Antes do projeto se tornar um disco, Filipe desenvolveu o show com o mesmo nome, onde apresenta algumas músicas a mais – “Não Identificado”, “Como 2 e 2”, “Recanto escuro”, “Dê um role”, “Só Louco”. No palco e no disco, está acompanhada da banda formada por Michelle Abu na bateria, Gabriel Mayall no baixo, Fabio Pinczowski na guitarra e na coprodução. 

“Quando recebi o convite do Sesc para fazer o show, pensei numa parada sintética, com guitarra, baixo e bateria. A minha referência da Gal Costa é ela roqueira, acho que ela sempre teve essa veia ao longo da vida”, lembra. Os shows foram tão impactantes que desejaram registrar o repertório, cujos arranjos foram criados de forma coletiva. O quarteto compartilha referências em comum: além das cantoras da MPB, ícones do rock alternativo como Pixies e PJ Harvey

“Sou uma gatinha do rock”, afirma. “É o que eu mais ouço e o estilo que mais me inspira. Ironicamente, antes de saber que tudo isso aconteceria, falei para o Pinc: ‘estou com vontade de gravar um disco de power trio sujo, cheio de drive, cheio de espaço, algo minimalista e cru’. O convite foi a desculpa para realizar esse desejo. Vou dançar que nem uma stripper ao som dos solos de guitarra!”. 

Nos 15 anos de estrada, ela já havia mergulhado nas obras de outras cantoras, como Maysa e Cássia Eller, porém apenas ao vivo. “No final do show, o [DJ] Zé Pedro me olhou com aquela cara – ‘você sabe que vai ter que gravar isso’. Ele me encontrava e falava para gravar isso ou aquilo. Eu falava não porque show é show, disco é disco. O palco é o lugar onde me permito cantar Gal Costa ou o que for. Mas pela primeira vez, falei que iria pensar. No final, foi inevitável”, explica. 

Gravado em dois dias, o álbum Belezas São Coisas Acesas por Dentro saiu pelo selo Joia Moderna, do DJ. “Foi uma experiência old school, bem rock’n’roll”, aponta. Havia a preocupação de não soar literal ou reproduzir qualquer símbolo da cantora: “Gal Costa é tão sublime, que jamais tentaria imitá-la de qualquer jeito. O bonito é a gente interpretar a obra com os nossos códigos”. 

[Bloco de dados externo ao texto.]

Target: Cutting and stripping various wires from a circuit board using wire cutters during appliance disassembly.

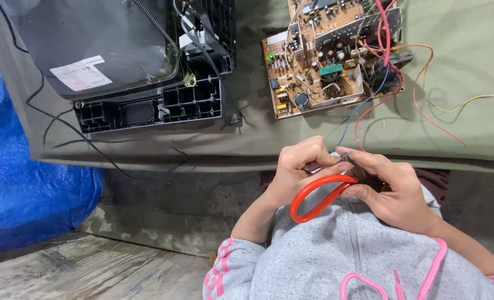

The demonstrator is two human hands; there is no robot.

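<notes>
- My left hand (299,169) is curled shut around the red-handled scissors (316,194), thumb and fingers pinched up near the blade end; the red loop hangs out below the palm at about 6 o'clock.
- My right hand (391,191) is closed too, fingertips nipping a thin blue wire (363,105) right where it meets the scissors. Both hands sit almost touching, just off the near edge of the bench (469,55).
- That wire looks light and floppy, probably slippery in its sleeve, so I'd say grip it close to the cut end, not mid-span. It runs up toward 12 o'clock to the circuit board (327,55), alongside red wires (388,39).
- The board looks fragile, lots of small parts standing up; I'd hold it by the edges only.
- At 10 o'clock is a dark TV tube (91,44) in its black plastic frame (152,108).
- Bench is covered in olive cloth, soft and a bit wrinkled. Blue tarp (19,183) at 9 o'clock, bare concrete floor (91,272) below.
</notes>
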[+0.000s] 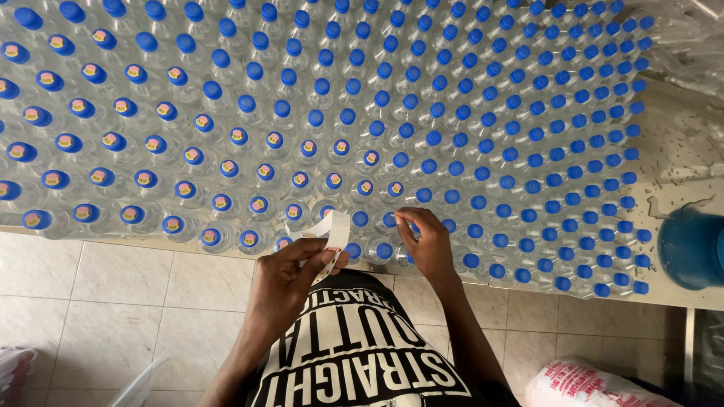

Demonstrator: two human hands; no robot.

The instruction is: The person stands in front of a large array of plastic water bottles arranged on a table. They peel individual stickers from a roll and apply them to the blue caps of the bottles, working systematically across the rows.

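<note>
A large block of clear plastic bottles with blue caps (pixel 452 136) stands upright on a table (pixel 679 151). Caps toward the left carry small round stickers (pixel 192 154); caps toward the right are bare. My left hand (pixel 290 275) holds a curled white strip of sticker backing (pixel 332 234) just in front of the nearest row. My right hand (pixel 426 241) reaches over the front row, its fingertips pinched at a cap beside the last stickered ones; whether a sticker is between the fingers is too small to tell.
A blue round container (pixel 690 247) sits at the table's right edge. Crumpled clear plastic wrap (pixel 690 38) lies at the far right. Below is a tiled floor (pixel 98 301) with a white and red printed bag (pixel 588 384) and clear plastic at the lower left.
</note>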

No visual, propõe o encontro com outra diva setentista, a Cher. O cabelão é uma das semelhanças entre elas, além de representar um símbolo de feminilidade. “Há um certo erotismo e misticismo na figura delas. A Cher foi a minha referência quando pensei no visual do tributo com a Alma Negrot: quero vestir Cher, como se ela cantasse Gal”, reflete. 

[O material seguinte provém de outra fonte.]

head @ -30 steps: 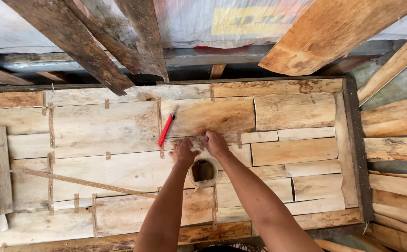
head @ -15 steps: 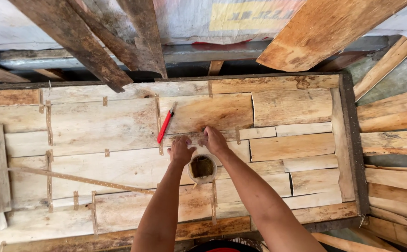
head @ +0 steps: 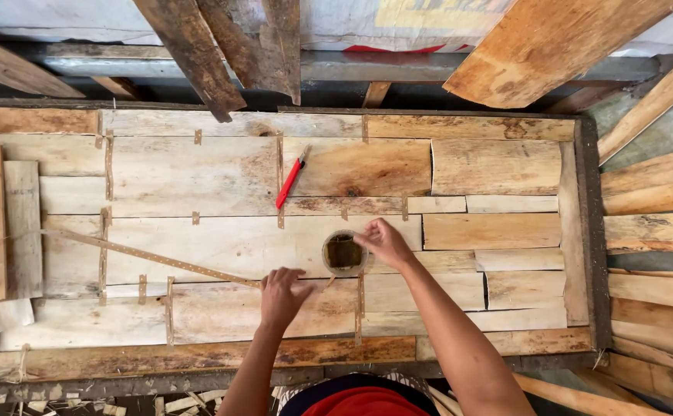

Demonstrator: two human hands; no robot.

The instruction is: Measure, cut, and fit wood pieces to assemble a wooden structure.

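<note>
Mid-taping, I see my right hand (head: pixel 383 243) pinching the tape roll (head: pixel 344 253) at centre frame, left hand (head: pixel 282 296) pressing the strip (head: pixel 159 258) flat onto the table (head: pixel 221 243); next needs a firm rub-down.

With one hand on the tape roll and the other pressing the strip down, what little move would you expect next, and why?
Probably the left hand slides along the tape strip to press it flat over the seam, since that strip runs slack and slanted across the veneer sheets, while the right hand steadies the tape roll. This is only a guess.
</note>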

O projeto revolucionou a sua performance, algo que vinha trabalhando desde O Nascimento de Vênus (2021). “Trouxe um corpo de uma Filipe que esperei muitos anos para conseguir expressar no palco. Foi muita terapia, muito chão de boate, chute na cara, desilusões amorosas até me sentir prontíssima para arrasar”, divide. Essas experiências se somarão no quarto disco autoral, ainda sem data de lançamento. 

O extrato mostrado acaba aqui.